**ABOUT THIS EXERCISE**
Every record must be output verbatim in the reply.

++++++

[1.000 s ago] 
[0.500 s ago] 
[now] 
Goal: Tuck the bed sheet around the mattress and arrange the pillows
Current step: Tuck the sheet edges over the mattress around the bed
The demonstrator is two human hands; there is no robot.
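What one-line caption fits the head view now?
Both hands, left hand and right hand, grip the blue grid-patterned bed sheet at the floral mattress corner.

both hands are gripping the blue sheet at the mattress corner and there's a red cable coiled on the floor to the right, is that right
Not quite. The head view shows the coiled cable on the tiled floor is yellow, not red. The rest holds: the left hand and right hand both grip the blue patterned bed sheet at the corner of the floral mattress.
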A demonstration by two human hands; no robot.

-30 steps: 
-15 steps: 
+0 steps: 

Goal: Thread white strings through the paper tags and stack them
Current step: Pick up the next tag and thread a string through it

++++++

**WRITTEN ANSWER**
[1.000 s ago] 
[0.500 s ago] 
[now] 
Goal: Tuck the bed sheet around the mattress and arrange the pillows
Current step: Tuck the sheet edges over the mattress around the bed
The demonstrator is two human hands; there is no robot.
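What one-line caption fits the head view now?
Both hands, left hand and right hand, grip the blue grid-patterned bed sheet at the floral mattress corner.

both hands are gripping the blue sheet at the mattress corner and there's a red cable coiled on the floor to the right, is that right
Not quite. The head view shows the coiled cable on the tiled floor is yellow, not red. The rest holds: the left hand and right hand both grip the blue patterned bed sheet at the corner of the floral mattress.
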A demonstration by two human hands; no robot.

-30 steps: 
-15 steps: 
+0 steps: 

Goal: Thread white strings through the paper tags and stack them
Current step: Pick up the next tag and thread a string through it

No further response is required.